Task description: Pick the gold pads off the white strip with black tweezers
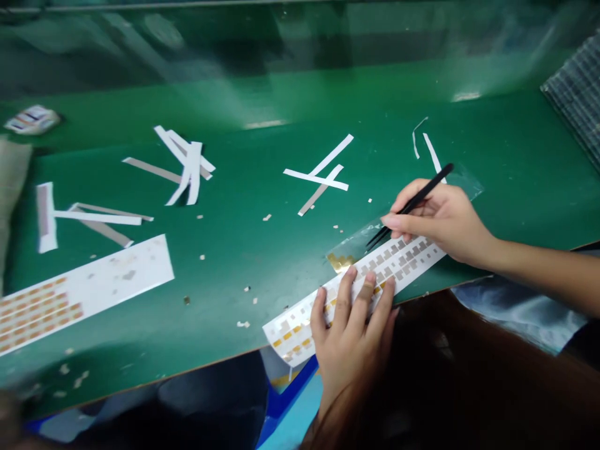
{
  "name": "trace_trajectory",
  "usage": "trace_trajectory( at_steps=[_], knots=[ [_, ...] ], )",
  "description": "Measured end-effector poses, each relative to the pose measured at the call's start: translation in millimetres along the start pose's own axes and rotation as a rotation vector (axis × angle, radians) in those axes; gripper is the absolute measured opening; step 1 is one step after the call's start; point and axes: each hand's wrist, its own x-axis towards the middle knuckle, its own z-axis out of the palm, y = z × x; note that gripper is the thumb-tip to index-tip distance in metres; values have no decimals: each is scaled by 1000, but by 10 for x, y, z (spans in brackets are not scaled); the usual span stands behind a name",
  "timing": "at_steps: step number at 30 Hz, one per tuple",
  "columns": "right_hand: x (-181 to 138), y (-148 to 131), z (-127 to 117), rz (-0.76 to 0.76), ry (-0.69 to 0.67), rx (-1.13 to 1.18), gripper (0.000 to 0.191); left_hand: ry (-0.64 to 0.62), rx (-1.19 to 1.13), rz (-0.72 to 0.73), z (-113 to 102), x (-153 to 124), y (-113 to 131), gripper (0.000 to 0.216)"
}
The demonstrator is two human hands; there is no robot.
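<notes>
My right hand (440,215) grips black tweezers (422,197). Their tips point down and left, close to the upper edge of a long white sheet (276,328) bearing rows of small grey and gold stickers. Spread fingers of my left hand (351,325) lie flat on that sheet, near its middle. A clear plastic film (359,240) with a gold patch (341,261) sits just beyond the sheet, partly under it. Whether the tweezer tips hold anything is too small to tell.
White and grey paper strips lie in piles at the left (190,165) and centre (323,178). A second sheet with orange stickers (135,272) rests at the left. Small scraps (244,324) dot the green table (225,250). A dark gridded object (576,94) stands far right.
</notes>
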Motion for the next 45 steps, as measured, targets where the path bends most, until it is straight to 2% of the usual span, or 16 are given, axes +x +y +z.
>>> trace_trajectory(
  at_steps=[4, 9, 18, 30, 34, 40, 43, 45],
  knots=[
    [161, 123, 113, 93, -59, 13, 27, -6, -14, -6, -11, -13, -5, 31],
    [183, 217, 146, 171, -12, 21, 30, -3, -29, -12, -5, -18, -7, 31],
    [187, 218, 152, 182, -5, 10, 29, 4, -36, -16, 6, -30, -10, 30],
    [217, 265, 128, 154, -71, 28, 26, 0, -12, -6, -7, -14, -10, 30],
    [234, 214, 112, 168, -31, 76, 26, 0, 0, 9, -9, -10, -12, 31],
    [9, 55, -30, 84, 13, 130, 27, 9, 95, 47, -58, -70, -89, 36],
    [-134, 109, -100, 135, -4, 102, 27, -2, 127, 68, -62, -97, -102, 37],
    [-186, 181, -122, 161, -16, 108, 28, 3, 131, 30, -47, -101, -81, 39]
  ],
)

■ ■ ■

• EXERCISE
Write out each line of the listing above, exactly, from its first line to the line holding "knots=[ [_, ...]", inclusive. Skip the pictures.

• SOLUTION
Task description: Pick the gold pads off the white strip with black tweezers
{
  "name": "trace_trajectory",
  "usage": "trace_trajectory( at_steps=[_], knots=[ [_, ...] ], )",

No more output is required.